## What is needed:
Among the lines below, a stretch begins at the one with "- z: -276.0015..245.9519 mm" and ends at the one with "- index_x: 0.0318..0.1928". Repeat that stretch exactly, ends included.

## Exercise data:
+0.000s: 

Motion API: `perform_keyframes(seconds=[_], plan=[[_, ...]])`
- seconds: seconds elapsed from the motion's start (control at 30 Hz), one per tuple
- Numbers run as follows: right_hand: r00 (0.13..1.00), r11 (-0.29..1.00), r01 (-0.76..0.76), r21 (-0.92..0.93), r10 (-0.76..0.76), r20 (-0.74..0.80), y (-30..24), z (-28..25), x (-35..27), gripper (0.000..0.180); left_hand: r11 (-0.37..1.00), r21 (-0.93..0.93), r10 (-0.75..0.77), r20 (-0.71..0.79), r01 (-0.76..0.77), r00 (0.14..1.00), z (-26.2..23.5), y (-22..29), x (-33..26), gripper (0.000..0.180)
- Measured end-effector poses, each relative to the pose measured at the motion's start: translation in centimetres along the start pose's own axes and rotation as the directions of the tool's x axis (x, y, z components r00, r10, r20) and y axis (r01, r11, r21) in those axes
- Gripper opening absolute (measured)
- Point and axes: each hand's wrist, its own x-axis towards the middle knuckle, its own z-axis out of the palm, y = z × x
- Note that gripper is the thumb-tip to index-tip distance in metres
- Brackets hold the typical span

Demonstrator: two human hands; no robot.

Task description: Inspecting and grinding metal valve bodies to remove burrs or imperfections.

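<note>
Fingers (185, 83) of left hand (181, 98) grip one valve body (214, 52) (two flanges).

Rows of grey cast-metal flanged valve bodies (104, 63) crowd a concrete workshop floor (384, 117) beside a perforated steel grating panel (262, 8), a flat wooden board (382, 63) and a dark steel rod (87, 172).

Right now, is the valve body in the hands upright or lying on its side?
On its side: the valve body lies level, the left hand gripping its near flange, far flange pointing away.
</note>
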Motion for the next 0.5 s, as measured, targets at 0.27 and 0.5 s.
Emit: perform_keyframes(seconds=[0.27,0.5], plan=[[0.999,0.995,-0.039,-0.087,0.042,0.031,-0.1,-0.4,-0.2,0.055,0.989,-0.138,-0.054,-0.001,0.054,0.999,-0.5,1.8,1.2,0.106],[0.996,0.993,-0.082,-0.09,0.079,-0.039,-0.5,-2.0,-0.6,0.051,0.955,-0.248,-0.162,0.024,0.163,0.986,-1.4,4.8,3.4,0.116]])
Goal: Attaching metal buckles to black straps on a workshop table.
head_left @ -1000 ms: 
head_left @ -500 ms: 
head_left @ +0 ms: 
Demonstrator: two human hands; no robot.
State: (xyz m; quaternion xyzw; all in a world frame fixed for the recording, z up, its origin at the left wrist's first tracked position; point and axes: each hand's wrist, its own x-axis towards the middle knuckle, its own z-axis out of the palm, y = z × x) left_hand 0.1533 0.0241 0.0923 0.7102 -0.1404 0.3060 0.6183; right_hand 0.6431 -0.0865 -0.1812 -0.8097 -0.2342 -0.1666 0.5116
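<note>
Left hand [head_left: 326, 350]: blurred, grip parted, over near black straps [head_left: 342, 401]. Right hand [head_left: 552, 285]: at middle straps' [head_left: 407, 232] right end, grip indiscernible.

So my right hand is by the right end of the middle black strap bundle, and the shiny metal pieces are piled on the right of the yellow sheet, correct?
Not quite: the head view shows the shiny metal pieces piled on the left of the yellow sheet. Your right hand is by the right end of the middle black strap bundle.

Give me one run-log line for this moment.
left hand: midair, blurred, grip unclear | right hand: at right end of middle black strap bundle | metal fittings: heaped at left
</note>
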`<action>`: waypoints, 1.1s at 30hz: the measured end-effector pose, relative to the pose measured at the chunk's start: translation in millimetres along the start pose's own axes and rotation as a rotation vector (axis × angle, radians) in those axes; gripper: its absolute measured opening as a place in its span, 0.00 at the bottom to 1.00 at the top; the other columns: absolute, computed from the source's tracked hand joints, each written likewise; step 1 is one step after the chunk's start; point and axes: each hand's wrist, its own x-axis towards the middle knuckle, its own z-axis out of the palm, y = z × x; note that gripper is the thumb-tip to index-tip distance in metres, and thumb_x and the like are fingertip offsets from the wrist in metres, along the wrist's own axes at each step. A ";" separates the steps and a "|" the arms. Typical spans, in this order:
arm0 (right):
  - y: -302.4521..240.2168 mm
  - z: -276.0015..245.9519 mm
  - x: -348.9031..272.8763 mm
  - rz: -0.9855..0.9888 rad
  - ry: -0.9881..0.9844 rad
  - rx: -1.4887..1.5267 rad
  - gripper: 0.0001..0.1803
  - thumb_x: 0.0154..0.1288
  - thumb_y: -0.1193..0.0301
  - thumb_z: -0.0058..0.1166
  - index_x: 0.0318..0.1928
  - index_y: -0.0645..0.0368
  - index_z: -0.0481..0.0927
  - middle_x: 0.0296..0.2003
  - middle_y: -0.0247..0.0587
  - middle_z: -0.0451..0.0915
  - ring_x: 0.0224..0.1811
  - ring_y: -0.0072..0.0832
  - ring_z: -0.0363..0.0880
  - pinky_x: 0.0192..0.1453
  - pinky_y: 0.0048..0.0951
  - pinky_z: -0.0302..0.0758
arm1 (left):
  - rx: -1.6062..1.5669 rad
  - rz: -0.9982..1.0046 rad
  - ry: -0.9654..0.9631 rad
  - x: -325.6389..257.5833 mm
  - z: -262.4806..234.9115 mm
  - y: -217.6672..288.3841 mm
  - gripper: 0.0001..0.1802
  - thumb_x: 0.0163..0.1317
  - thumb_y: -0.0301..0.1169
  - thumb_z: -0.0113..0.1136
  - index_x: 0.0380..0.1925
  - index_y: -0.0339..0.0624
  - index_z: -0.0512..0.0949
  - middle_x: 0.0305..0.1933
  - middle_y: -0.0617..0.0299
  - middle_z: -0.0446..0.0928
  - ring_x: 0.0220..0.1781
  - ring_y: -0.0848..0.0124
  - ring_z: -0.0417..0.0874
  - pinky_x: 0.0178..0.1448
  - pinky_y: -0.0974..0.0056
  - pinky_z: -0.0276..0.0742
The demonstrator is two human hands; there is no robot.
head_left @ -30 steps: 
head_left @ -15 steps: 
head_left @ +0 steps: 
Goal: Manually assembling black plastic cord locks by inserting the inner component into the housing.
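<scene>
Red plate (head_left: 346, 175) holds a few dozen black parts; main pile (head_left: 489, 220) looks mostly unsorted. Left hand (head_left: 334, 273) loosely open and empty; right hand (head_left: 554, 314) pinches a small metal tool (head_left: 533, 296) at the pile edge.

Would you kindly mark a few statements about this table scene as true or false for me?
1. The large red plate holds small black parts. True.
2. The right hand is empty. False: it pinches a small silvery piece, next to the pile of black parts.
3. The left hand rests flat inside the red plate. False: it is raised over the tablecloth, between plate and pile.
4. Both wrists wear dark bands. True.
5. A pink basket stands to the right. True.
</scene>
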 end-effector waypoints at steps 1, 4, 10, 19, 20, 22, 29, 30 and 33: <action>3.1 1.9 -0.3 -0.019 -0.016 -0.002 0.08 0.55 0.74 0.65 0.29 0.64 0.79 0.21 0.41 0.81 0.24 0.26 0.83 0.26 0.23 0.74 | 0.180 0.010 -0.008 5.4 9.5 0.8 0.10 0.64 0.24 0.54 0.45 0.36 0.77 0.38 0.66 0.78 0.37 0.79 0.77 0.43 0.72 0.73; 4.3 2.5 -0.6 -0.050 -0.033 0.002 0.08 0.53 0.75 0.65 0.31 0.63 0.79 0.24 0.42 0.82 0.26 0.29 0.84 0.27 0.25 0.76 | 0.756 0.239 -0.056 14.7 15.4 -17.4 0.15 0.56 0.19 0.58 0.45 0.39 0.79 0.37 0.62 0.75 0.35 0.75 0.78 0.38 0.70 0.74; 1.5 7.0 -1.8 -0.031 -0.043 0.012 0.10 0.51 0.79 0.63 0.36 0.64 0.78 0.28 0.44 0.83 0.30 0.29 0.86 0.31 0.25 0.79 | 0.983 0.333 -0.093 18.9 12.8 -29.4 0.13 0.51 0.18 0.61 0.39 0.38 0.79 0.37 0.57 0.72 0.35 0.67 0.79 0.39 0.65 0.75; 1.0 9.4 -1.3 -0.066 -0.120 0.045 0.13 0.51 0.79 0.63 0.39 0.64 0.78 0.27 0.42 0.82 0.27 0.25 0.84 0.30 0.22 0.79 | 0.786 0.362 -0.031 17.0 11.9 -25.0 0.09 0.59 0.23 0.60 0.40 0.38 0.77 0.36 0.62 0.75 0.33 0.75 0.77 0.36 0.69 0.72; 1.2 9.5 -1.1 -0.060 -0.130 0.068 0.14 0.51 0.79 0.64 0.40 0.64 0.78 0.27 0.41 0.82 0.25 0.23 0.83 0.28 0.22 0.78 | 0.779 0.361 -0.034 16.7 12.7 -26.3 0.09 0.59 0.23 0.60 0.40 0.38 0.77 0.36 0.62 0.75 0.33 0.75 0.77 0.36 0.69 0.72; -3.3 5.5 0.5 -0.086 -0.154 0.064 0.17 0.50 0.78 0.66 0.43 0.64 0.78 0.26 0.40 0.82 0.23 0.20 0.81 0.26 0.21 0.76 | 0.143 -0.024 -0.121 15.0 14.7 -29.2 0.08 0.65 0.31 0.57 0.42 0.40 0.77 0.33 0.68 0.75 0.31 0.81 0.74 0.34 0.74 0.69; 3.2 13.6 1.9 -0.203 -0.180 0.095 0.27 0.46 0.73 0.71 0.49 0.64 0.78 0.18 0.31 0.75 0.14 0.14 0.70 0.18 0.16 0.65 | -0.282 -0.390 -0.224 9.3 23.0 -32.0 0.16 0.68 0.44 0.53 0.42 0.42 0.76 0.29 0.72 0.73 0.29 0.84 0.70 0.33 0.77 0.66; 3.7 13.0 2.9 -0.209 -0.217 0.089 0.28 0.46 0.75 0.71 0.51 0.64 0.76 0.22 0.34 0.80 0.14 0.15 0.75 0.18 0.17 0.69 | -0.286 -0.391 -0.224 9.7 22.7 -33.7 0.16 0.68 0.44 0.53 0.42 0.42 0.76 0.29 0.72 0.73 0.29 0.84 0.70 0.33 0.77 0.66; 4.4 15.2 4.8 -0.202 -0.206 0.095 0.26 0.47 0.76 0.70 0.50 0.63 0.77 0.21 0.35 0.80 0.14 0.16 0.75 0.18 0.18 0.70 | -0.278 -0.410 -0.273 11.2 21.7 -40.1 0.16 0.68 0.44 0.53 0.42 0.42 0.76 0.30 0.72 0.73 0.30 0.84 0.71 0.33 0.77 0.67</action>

## Completed task:
  - z: -276.0015..245.9519 mm
  - x: -348.9031..272.8763 mm
  - rz: -0.9855..0.9888 rad
  - ry: -0.9881..0.9844 rad
  - rx: -1.4887..1.5267 rad
  - gripper: 0.0001..0.1803
  - thumb_x: 0.0154..0.1288
  - thumb_y: -0.1193..0.0301
  - thumb_z: -0.0058..0.1166
  - index_x: 0.0318..0.1928

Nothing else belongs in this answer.